Тетрадь предназначена для работы над переводами стихотворений Лермонтова на французский язык. Приближался юбилей поэта – 125 лет со дня рождения. Марина Ивановна решила перевести несколько лермонтовских стихотворений, чтобы затем предложить их в «Ревю де Моску» – еженедельник, где работала Ариадна. Можно уверенно сказать, что в эти дни она берется за перевод не ради заработка, а потому, что без творческой работы, без нескольких утренних часов уединения за столом с пером в руке, она страдает, ей невмоготу Это всегда так было – и почему бы измениться теперь?..

И вот на обороте странички, запечатлевшей перевод стихотворения «В полдневный жар, в долине Дагестана…», – прозаический текст, почерком Цветаевой, на французском языке.
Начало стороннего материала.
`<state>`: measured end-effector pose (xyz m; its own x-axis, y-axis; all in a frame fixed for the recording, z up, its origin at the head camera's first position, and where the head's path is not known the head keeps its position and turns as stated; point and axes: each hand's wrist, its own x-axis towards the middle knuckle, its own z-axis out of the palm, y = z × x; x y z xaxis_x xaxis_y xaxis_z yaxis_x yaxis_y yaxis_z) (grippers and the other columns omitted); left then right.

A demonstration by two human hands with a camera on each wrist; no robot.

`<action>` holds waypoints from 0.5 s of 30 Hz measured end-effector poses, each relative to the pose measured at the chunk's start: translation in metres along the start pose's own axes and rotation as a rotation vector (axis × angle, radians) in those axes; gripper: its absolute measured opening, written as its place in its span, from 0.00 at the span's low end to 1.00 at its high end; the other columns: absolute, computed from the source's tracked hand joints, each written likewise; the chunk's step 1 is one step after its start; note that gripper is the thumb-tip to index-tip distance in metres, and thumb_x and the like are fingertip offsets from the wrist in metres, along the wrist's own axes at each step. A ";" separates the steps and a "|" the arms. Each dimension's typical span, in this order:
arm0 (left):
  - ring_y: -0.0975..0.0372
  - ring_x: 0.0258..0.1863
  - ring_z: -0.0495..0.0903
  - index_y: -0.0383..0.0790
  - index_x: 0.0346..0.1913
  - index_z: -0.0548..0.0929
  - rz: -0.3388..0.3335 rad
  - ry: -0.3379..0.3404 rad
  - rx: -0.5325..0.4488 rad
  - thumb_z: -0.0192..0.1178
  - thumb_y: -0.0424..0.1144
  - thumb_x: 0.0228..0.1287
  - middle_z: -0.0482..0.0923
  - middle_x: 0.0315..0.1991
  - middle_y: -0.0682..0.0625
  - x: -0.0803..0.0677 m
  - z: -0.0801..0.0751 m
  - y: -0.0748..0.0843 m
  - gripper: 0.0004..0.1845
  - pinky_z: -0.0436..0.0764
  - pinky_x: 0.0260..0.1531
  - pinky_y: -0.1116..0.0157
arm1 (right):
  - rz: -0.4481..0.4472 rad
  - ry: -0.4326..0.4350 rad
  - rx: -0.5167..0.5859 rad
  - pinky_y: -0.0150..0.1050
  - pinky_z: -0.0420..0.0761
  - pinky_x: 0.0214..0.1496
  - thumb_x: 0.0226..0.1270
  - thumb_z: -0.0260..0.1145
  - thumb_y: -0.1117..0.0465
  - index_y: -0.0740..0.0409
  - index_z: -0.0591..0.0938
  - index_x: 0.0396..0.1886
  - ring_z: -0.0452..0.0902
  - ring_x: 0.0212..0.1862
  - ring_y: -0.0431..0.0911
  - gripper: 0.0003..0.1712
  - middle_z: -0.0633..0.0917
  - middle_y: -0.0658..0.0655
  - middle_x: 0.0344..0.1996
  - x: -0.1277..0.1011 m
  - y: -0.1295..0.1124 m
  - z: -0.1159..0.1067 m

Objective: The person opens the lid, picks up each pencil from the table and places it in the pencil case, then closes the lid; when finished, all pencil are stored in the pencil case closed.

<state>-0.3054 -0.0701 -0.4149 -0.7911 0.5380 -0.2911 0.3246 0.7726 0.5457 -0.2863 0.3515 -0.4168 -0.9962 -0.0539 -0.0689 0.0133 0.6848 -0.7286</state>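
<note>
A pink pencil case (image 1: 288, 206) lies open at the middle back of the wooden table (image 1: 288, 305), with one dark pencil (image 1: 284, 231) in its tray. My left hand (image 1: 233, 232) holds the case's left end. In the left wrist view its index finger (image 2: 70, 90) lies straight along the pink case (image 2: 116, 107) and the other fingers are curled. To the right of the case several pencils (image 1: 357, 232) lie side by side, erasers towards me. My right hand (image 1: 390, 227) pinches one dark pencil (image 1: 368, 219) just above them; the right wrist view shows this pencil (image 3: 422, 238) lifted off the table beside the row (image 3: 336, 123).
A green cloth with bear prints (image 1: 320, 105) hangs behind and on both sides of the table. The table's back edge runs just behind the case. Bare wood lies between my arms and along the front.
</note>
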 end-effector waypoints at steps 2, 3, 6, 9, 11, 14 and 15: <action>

Неясно, почему на французском? Ведь в болшевском доме все, кроме Ирины, этот язык знали. Не из-за нее же…

Текст в переводе на русский звучит так:

«Я ощущаю здесь собственную бедность, которая кормится объедками (любовей и дружб всех остальных). Судомойка – на целый день (19 июня – 23 июля), 34 длинных дня, с 7 ч. утра до 1 ч. ночи. “Ничего, это ненадолго!” Но все-таки это 34 дня моей жизни, моей головы, моих мыслей. Только я, я одна, выливаю грязную воду из-под посуды в сад, чтобы таз под раковиной, переполняясь через край, не пачкал пол. Одна, без всякой помощи. Да и просто – одна.